Monday, 9 March 2015

Zing install process

I realise that during the Snippet installation week, I was so busy that I never shared images of the experimental process of creating Zing.

These images show the decisions I made and how Zing came into being.










Wednesday, 25 February 2015

Many thanks to all who came to the preview of SNIPPET

I would like to thank everyone who came to the preview of SNIPPET at Newcastle University last night. There was a great turnout, a really good atmosphere, and people were very generous with their comments.

Here is a little insight into what was a brilliant evening.




A fragment. A glimpse. A squint to unveil the work of artists exploring painting, sculpture, textiles, sound and video. Geometric colourful shapes along with abstract moving images and experimental sculpture are brought together in SNIPPET. The works shown are manifested from the tensions between painting and sculpture, society and technology.

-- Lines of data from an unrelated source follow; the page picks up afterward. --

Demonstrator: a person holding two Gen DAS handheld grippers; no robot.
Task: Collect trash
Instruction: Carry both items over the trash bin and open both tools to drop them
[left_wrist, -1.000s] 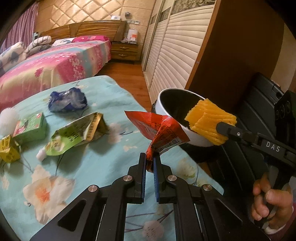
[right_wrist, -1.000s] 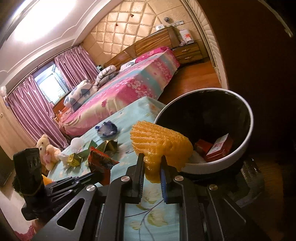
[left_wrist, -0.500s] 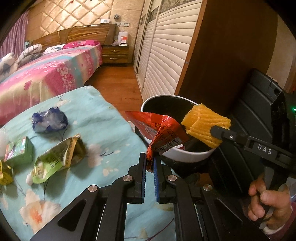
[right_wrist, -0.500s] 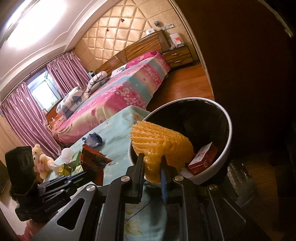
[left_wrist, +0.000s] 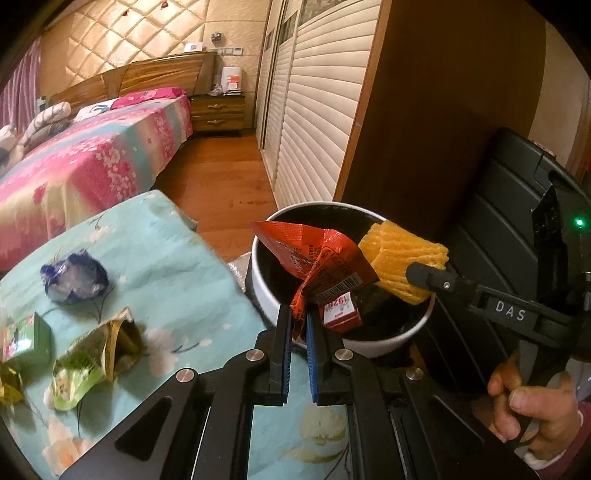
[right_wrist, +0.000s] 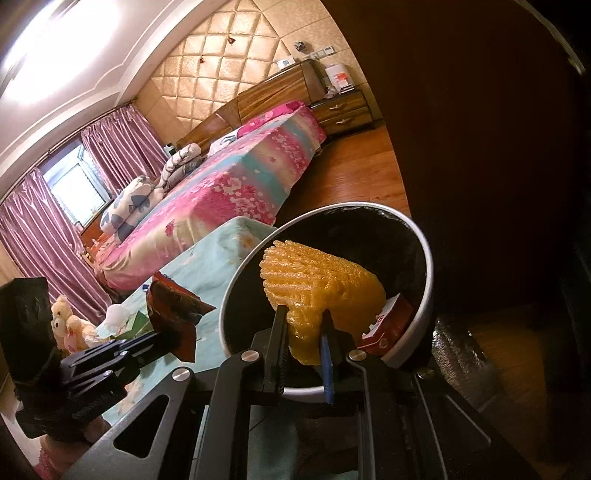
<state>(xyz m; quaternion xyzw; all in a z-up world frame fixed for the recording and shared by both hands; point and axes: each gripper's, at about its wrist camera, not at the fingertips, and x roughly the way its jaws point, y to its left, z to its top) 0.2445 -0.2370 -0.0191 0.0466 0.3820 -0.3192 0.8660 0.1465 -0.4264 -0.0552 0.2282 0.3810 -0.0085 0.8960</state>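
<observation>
My left gripper (left_wrist: 298, 320) is shut on a crumpled red snack wrapper (left_wrist: 317, 254), which hangs over the near rim of the white trash bin (left_wrist: 376, 341) with its black liner. My right gripper (right_wrist: 303, 322) is shut on a yellow foam net (right_wrist: 321, 282) held above the bin's (right_wrist: 424, 295) opening; the same net (left_wrist: 402, 260) shows in the left wrist view over the bin's far side. A red and white box (left_wrist: 340, 312) lies inside the bin. In the right wrist view the left gripper (right_wrist: 173, 334) with the red wrapper (right_wrist: 173, 299) sits left of the bin.
On the floral teal tablecloth (left_wrist: 177, 258) lie a blue crumpled wrapper (left_wrist: 74, 282), a green-gold foil bag (left_wrist: 92, 363) and a green carton (left_wrist: 22, 338). A dark wardrobe (left_wrist: 424, 110) stands behind the bin, a black case (left_wrist: 517, 206) to its right, and a pink bed (left_wrist: 92, 162) behind.
Both grippers have carried their loads toward the bin: the red wrapper went from over the tablecloth to over the bin's rim, and the yellow net now hangs further over the opening.
</observation>
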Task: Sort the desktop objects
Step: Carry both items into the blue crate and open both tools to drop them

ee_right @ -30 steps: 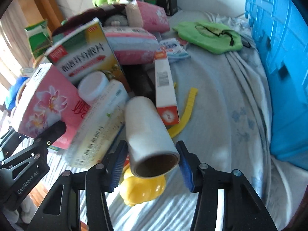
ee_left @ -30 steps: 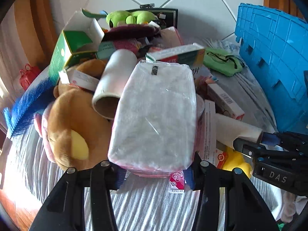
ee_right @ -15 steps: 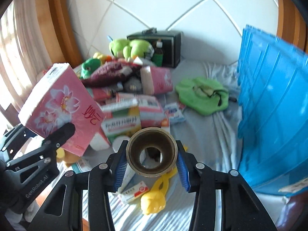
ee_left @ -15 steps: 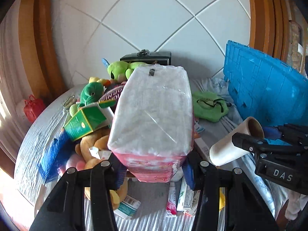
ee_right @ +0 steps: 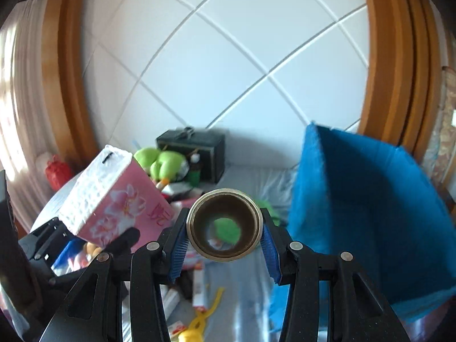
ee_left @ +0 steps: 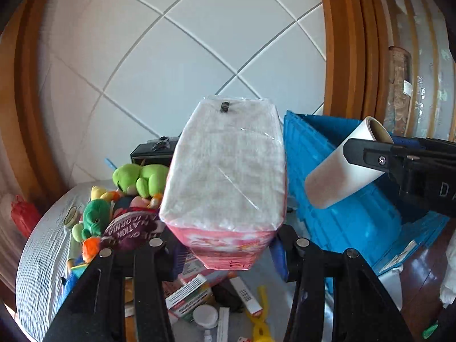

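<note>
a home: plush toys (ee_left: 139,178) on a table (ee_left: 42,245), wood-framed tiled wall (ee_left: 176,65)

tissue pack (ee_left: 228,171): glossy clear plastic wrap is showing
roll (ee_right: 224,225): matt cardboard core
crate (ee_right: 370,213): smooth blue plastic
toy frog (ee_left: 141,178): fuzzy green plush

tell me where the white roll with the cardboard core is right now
The white roll is held in the air by the right gripper, seen end-on in the right wrist view; in the left wrist view it hangs right of the tissue pack, before the blue crate.
</note>
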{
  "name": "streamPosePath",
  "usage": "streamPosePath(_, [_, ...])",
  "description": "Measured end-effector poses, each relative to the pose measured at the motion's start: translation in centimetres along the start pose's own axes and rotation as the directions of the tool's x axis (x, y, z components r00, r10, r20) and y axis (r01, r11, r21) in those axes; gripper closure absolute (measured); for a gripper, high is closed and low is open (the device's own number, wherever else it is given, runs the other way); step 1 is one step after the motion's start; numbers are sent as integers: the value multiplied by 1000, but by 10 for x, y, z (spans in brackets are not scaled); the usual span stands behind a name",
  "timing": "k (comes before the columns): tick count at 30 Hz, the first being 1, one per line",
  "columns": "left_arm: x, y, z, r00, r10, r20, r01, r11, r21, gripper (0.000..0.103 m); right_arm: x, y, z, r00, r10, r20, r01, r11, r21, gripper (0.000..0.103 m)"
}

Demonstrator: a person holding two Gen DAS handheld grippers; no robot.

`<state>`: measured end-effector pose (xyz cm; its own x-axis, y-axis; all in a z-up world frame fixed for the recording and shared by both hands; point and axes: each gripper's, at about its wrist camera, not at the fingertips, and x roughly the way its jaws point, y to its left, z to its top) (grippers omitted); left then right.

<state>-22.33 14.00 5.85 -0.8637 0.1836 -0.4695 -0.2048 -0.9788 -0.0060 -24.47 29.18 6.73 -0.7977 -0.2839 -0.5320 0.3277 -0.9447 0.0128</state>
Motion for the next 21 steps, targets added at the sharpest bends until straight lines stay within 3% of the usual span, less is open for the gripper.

A central feature to this exhibit is the artwork emerged from the exploration of new approaches to the artists’ usual practices.

Whether they are textiles or paintings, Mirela Bistran’s works start guided by instinct and intuition. Then evolve into journeys of emotions and feelings expressed through lines and marks or cut-outs and stitches. Sometimes playful, sometimes shy or bold and other times solemn and melancholic, they take on a personality of their own.

Starting with collages, Jodie Dunnil creates 3D models that help her understand the depth and illusion she later represents in painterly images that inhabit a space between figuration and abstraction. Her methodology explores the representation of space on a two-dimensional surface introducing sculpture and exploring ideas of perspective, depth and angle.

In a burgeoning momentum of excessive technological consumerism and electronic mediation, Bartira Sena's work attempts to juxtapose the idea of nature, spirituality and technology. Her installations create situations in which we experience alternative cultural representations.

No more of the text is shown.